So in a couple of months I’m about to present this thing on petrol station simulator. And it’s better to know what I’ll be talking about beforehand. I mean, that’s the right attitude and order. Therefore I came back to my little hobby project and decided to understand it better.
The issue I was having was about the pumps. When there’s a station with a few pumps, I want to order all cars in one line and let them be served as soon as a pump is free. I could do a line for each pump but my first attempt was to have one line with many pumps.
It turned out that synchronising mutexes is not enough. Because if you do so, the cars may wait at the wrong pump (as some other pump is available). And checking for pumps’ availability also turned out to be a bad idea, because if you’re a Ruby thread you never know when you’ll be deprived of a processor. Some other thread my start just after you checked for the pump but before you took it.
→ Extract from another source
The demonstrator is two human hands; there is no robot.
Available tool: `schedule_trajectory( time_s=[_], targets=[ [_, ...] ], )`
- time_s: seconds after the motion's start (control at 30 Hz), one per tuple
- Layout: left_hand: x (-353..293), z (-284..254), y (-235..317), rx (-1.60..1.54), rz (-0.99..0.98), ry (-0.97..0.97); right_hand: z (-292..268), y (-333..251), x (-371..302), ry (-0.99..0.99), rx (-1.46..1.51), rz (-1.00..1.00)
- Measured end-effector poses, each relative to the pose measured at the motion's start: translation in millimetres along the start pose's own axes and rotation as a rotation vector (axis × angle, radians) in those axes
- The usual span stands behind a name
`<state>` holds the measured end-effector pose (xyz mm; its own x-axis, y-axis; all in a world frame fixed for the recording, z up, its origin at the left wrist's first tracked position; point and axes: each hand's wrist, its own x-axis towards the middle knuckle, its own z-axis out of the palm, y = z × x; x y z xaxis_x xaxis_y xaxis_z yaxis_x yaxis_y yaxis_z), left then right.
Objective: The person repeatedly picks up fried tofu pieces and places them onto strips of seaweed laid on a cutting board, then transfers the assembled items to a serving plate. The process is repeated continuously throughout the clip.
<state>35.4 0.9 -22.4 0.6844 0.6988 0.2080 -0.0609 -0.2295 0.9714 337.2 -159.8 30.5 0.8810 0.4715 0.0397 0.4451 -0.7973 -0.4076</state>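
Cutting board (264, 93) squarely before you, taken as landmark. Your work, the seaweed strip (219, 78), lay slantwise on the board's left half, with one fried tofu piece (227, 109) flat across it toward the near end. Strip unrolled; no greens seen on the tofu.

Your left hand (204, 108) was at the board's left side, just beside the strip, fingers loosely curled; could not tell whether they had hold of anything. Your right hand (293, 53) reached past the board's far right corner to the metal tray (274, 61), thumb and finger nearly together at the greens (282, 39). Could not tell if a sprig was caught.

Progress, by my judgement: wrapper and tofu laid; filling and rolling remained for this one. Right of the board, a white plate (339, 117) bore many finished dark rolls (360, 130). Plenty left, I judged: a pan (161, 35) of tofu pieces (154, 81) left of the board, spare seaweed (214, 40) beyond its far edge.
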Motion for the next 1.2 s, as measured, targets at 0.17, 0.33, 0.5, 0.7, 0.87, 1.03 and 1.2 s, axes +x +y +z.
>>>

And also, who should manage the line of cars? Should there be some entity between a pump and a car that knows when to allocate a car at the pump? It turns out that nothing like that is necessary.
What worked was a condition variable
. Two good reads on them are here:
- https://workingwithruby.com/wwrt/condvars/
- https://vaneyckt.io/posts/ruby_concurrency_in_praise_of_condition_variables/
This, in short, makes all the producer/consumer thing happy. Here’s the code:
lock = Mutex.new
cond_var = ConditionVariable.new
queue = []
cars = 10.times.map do |i|
Thread.new do
sleep(i)
car, fueling_time = "Car#{i}", rand(1..10)
puts "#{car} is coming..."
lock.synchronize do
queue << [car, fueling_time]
cond_var.signal
end
end
end
pumps = 3.times.map do |i|
Thread.new do
pump = "Pump#{i}"
while true
car, fueling_time = nil
lock.synchronize do
while queue.empty?
cond_var.wait(lock)
end
car, fueling_time = queue.shift
end
puts "#{pump} fueling #{car}..."
sleep(fueling_time)
puts "#{car} fueled in #{fueling_time} seconds."
end
end
end
([Thread.new { sleep }] + cars + pumps).each(&:join)
This way the cars will be taken by the pumps, and that’s the right way to do it. At the same time pump waits for the signal from the “manager” that a new car is in the queue.
Also there is a separation of managing the queue and pumping the gas. Taking a car for pumping gas doesn’t lock the possibility for new cars coming into a queue. Taking them from the queue does. This example uses thread-unsafe structures like Array
, so that’s why these append/shift operations are in the sync block.
The output is like this:
Car0 is coming...
Pump0 fueling Car0...
Car1 is coming...
Pump1 fueling Car1...
Car2 is coming...
Pump2 fueling Car2... # All pumps are busy now
Car3 is coming... # Car3 is first in queue
Car4 is coming...
Car5 is coming...
Car1 fueled in 4 seconds. # Car1 was at Pump1
Pump1 fueling Car3... # As soon as Pump1 got released, it takes Car3
Car6 is coming...
Car7 is coming...
Car2 fueled in 5 seconds.
Pump2 fueling Car4...
Car8 is coming...
Car4 fueled in 1 seconds.
Pump2 fueling Car5...
Car9 is coming...
Car0 fueled in 10 seconds.
Pump0 fueling Car6...
Car6 fueled in 1 seconds.
Pump0 fueling Car7...
Car3 fueled in 9 seconds.
Pump1 fueling Car8...
Car7 fueled in 3 seconds.
Pump0 fueling Car9...
Car5 fueled in 8 seconds. # Last three pumpings
Car8 fueled in 4 seconds.
Car9 fueled in 6 seconds.
An idea for playing with it is to make the cars come infinitely. Or making a separate line for each pump and also helping the car to know in which line it should wait. Have fun!